Absolute Zero: Reinforced Self-play Reasoning with Zero Data

My summary of Absolute Zero: Reinforced Self-play Reasoning with Zero Data by Andrew Zhao, Yiran Wu, Yang Yue, Tong Wu, Quentin Xu, Yang Yue, Matthieu Lin, Shenzhi Wang, Qingyun Wu, Zilong Zheng, and Gao Huang.

This paper introduces the Absolute Zero Reasoner.

The idea is to train a reasoning model (from a foundation Qwen-2.5-7B* model) without needing any human-annotated data. Previous DeepSeek-R1-Zero approach learned CoT reasoning just from input/output pairs, but this goes a step further and proposes the inputs and outputs to solve.

absolute-zero-comparison.png

The proposing and solving steps both have relevant reward functions: they reward the model to propose examples that are the correct level of difficulty for it, and penalise wrong answers in the solving step.

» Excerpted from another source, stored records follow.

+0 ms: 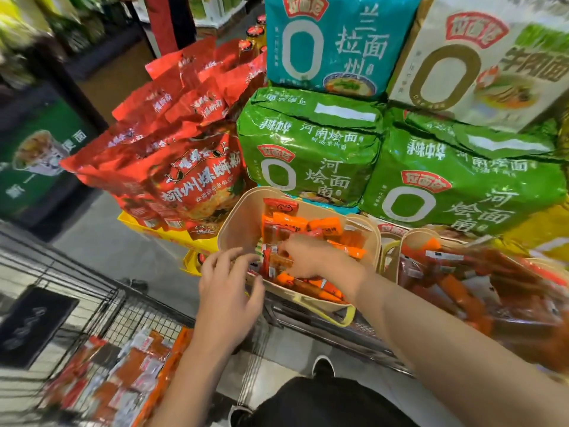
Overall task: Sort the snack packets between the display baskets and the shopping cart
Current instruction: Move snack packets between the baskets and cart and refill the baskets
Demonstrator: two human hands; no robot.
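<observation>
head view: one wide-angle look down at a shop display and a cart.
left hand [229,280]: hovers at the near-left rim of the beige basket, fingers spread and only loosely bent, gripping nothing that can be seen.
right hand [311,257]: reaches into the same basket from the right; fingertips are down among the packets and seem to pinch a small red-orange one, though blur makes the grip hard to confirm.
beige basket [238,224]: a light oval display basket with a yellow handle at its near edge, sitting in front of the green noodle bags.
snack packets in basket [289,224]: orange and red, piled loosely, mostly toward the right and far side; part of the left inner wall is bare.
second basket [392,257]: just to the right of the first, holding long dark red-orange packets [462,288] under the person's right forearm.
shopping cart [101,303]: black wire cart at lower left, below the left arm.
cart packets [129,374]: red, orange and white packets lying flat in a heap on the cart floor, blurred.
green noodle bags [311,149]: stacked behind the baskets.
teal bag [332,41]: on top of the green stack, beside a cream bag [480,57].
red pouches [178,143]: heaped to the left of the green bags.
person's shoe [323,366]: on the grey floor beside the cart.
</observation>
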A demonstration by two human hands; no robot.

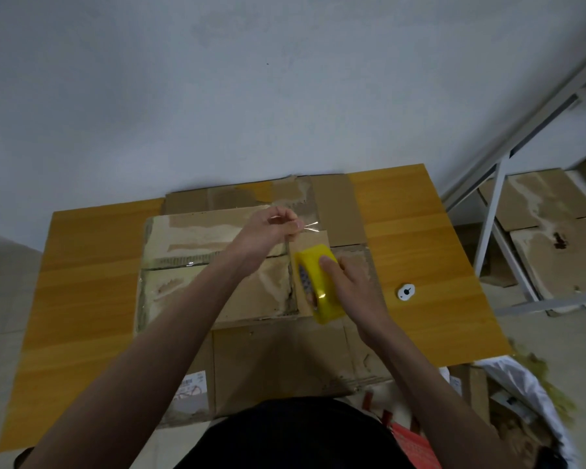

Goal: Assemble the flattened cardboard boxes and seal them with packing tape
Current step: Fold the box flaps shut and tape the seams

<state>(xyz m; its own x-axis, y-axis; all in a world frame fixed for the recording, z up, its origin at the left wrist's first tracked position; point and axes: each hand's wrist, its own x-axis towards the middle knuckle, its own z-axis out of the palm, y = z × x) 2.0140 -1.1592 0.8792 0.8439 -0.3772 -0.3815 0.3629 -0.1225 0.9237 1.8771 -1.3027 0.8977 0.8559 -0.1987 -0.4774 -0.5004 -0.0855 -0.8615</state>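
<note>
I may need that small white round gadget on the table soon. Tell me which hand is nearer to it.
Right. The right hand grips the yellow tape dispenser just left of the white gadget. The left hand pinches the clear tape end, farther away.

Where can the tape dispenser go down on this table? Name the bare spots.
Bare wood runs down the table's left side, between its left edge and the cardboard box. A second patch lies right of the cardboard, around the small white disc. The middle is crowded: flattened cardboard, both hands, the yellow tape dispenser.
</note>
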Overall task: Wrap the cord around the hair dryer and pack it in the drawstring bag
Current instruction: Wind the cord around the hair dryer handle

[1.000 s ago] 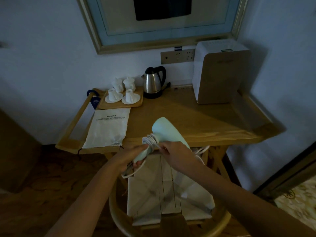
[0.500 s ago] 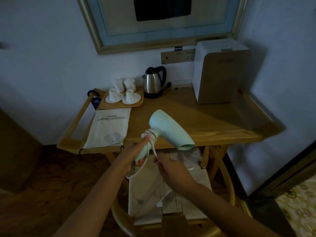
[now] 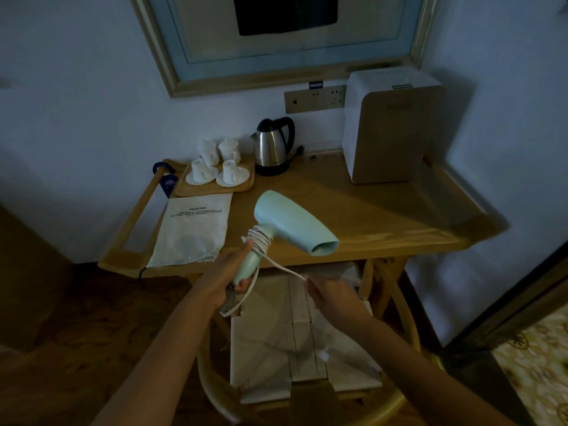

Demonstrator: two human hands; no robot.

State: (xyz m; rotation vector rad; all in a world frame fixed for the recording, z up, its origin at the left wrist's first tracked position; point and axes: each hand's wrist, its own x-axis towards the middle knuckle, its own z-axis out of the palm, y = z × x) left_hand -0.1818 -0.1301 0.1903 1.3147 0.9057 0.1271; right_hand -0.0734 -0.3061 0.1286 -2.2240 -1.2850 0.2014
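The left hand [image 3: 226, 279] grips the hair dryer [image 3: 289, 224] by its handle, above the worktop's [image 3: 384, 216] near edge; the right hand [image 3: 333, 295] pinches the cord [image 3: 281, 265], several turns wound. The drawstring bag [image 3: 193, 230] lies flat, left.

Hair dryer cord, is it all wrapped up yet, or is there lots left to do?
Partly. Several white loops of the cord already sit around the top of the handle of the hair dryer. The left hand grips the handle, and the right hand pulls a loose stretch out to the side. More cord hangs below. The drawstring bag lies flat on the table, so packing has not begun.
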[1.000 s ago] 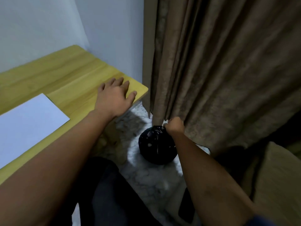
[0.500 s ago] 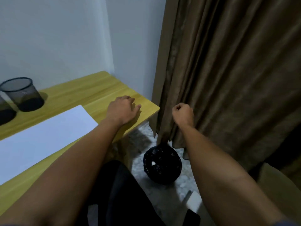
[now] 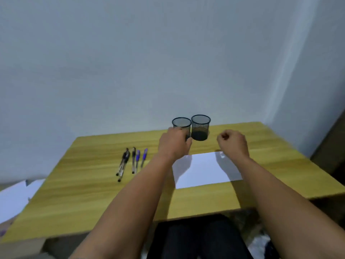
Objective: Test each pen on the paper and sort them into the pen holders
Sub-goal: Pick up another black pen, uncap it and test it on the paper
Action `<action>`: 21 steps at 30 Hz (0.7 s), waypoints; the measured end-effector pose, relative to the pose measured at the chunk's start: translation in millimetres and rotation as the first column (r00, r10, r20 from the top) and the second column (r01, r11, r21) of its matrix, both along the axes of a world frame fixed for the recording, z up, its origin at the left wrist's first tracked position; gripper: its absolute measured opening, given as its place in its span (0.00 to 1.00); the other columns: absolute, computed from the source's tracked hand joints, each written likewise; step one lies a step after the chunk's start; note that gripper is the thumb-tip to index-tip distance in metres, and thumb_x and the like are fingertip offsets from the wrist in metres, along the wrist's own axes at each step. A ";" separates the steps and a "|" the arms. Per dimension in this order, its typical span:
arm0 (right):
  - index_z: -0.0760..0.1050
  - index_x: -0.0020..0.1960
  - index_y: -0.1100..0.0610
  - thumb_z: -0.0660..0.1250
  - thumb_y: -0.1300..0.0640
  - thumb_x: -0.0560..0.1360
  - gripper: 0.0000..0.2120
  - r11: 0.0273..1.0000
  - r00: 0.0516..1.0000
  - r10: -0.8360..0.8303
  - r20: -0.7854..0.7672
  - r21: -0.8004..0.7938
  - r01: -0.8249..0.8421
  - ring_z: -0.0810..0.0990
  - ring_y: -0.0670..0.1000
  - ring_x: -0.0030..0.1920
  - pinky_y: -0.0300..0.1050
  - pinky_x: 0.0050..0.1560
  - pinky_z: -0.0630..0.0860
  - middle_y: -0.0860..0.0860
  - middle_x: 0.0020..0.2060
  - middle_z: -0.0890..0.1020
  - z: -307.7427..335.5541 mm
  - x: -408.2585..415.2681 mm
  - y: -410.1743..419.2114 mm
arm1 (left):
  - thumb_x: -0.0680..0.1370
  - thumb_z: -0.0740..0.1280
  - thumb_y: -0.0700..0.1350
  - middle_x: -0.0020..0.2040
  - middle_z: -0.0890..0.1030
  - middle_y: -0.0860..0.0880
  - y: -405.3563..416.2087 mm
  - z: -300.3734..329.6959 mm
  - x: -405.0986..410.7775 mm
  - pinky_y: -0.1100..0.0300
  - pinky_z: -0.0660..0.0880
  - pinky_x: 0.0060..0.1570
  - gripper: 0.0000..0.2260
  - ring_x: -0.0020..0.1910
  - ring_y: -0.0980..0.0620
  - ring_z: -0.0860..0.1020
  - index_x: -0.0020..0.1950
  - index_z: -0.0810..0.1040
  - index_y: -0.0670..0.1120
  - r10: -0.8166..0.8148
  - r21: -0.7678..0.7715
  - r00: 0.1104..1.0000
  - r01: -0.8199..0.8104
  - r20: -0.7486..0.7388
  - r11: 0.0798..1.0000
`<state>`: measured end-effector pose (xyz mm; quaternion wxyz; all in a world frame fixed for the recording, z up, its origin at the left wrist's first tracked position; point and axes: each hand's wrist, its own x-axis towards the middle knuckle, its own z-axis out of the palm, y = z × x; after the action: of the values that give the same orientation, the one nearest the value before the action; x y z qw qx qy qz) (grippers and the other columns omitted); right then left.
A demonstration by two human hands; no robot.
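While the left hand (image 3: 174,144) reaches at the left mesh pen holder (image 3: 181,126), whether gripping it is unclear; the right hand (image 3: 232,143) hovers fisted, empty, above the paper (image 3: 203,169). Five pens (image 3: 131,161) lie lengthwise on the table (image 3: 93,184), nearer the left hand.

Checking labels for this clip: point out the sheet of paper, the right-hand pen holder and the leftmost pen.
sheet of paper (image 3: 203,170), head view, bare middle of the sheet
right-hand pen holder (image 3: 200,128), head view, mesh wall
leftmost pen (image 3: 123,161), head view, mid barrel
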<state>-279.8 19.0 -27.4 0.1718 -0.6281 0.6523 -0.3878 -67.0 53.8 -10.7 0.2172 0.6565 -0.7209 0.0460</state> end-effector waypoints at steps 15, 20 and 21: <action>0.74 0.37 0.59 0.73 0.57 0.74 0.10 0.760 0.719 0.633 -0.286 0.407 -0.507 0.78 0.55 0.35 0.47 0.31 0.73 0.53 0.34 0.79 -16.6 298.3 -5.1 | 0.78 0.65 0.55 0.51 0.77 0.51 40.8 -69.9 211.1 0.54 0.78 0.42 0.11 0.48 0.47 0.79 0.54 0.84 0.53 0.451 0.159 0.887 -0.433 -0.101 0.887; 0.70 0.43 0.57 0.72 0.57 0.77 0.11 0.791 0.726 0.594 -0.347 0.417 -0.448 0.78 0.57 0.45 0.46 0.38 0.73 0.52 0.40 0.77 -15.1 310.5 -0.7 | 0.79 0.66 0.55 0.50 0.77 0.52 41.1 -73.0 215.5 0.55 0.77 0.42 0.10 0.47 0.49 0.79 0.53 0.84 0.53 0.455 0.144 0.884 -0.438 -0.113 0.887; 0.71 0.46 0.57 0.72 0.57 0.77 0.09 0.795 0.725 0.589 -0.357 0.417 -0.441 0.78 0.58 0.46 0.47 0.40 0.74 0.53 0.42 0.77 -14.7 311.2 -0.5 | 0.79 0.66 0.55 0.50 0.78 0.52 41.1 -73.8 215.5 0.55 0.77 0.42 0.10 0.47 0.49 0.79 0.53 0.84 0.53 0.454 0.141 0.884 -0.438 -0.114 0.888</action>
<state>31.4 18.5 -42.1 0.2050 -0.8262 0.5219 -0.0549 148.5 94.9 -84.5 0.2154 0.8174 -0.5343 0.0073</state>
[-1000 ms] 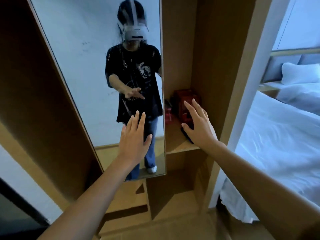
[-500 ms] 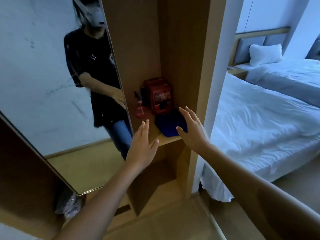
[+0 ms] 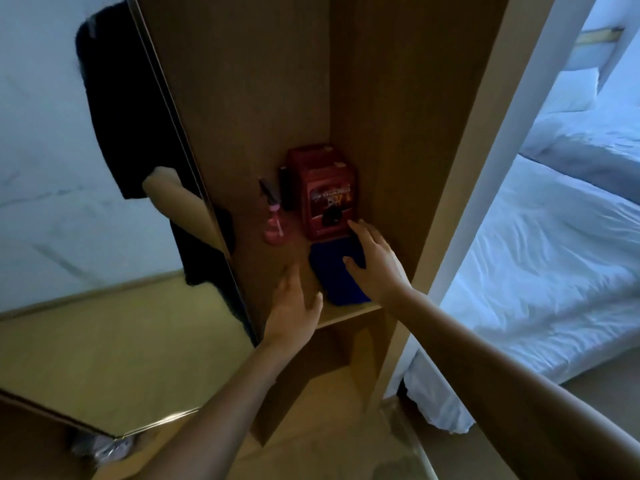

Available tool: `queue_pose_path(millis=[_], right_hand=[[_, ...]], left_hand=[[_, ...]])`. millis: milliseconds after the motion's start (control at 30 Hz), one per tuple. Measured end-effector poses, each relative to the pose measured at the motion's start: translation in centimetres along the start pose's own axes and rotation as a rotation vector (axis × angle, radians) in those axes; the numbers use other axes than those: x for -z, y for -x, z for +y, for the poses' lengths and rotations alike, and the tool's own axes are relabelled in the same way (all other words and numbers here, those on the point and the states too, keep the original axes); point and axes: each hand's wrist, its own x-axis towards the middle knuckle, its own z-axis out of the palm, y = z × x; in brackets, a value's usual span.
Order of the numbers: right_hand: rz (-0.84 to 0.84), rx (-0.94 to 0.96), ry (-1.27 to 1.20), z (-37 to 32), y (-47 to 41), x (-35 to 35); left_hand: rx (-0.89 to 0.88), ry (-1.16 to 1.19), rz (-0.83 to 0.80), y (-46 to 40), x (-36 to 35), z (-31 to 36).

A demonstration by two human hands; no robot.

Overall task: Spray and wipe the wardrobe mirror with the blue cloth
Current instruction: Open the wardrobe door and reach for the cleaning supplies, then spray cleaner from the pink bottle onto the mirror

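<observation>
The blue cloth (image 3: pixel 332 271) lies folded on a wooden wardrobe shelf (image 3: pixel 346 315). My right hand (image 3: pixel 375 263) reaches over it with straight fingers, covering its right part; whether it touches the cloth is unclear. A pink spray bottle (image 3: pixel 273 223) with a dark nozzle stands at the shelf's back left. My left hand (image 3: pixel 294 306) is open above the shelf's front edge, holding nothing, left of the cloth. The wardrobe mirror (image 3: pixel 86 237) fills the left side on the open door and reflects a person in dark clothes.
A red box (image 3: pixel 323 195) stands at the back of the shelf, right behind the cloth and beside the bottle. The wardrobe's side panel (image 3: pixel 433 168) is close on the right. A bed with white sheets (image 3: pixel 536 271) lies beyond it.
The view has swung right and closed in on the shelf. Both hands have moved forward into the wardrobe; my right hand now reaches over the blue cloth.
</observation>
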Motion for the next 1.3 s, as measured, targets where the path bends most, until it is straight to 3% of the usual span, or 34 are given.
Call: queue_pose_path(millis=[267, 667, 967, 1300], right_hand=[[-0.172, 0.078, -0.081, 1.0, -7.1, -2.9], [-0.195, 0.245, -0.404, 0.9, -14.5, -7.9], [-0.229, 0.136, -0.563, 0.2, -19.1, -13.5], [-0.201, 0.015, -0.561, 0.3, -23.6, -18.8]], left_hand=[[0.136, 0.031, 0.089, -5.5, -0.7, -0.9], [0.361, 0.097, 0.294, -12.3, -1.9, -1.7], [0.282, 0.187, 0.454, -17.1, -3.5, -3.8], [0.383, 0.306, 0.528, -20.4, -5.4, -6.1]])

The tasks it proposes and solves are either:

  • deduction (prediction output, given program and input)
  • abduction (prediction input, given program and output)
  • induction (predict/synthesis program, given input and output)

propose-solve.png

Of note, is that they also notice some potentially unsafe reasoning chains generated throughout the training, which they call an "uh-oh moment".

uh-oh-moment.png

It's pretty wild that this works. In theory, we can improve reasoning capability of models by just training them longer with no additional data needed, although I'm a bit dubious about how far it can be pushed, given that the proposing step is still limited to the distribution of the foundation model's training data.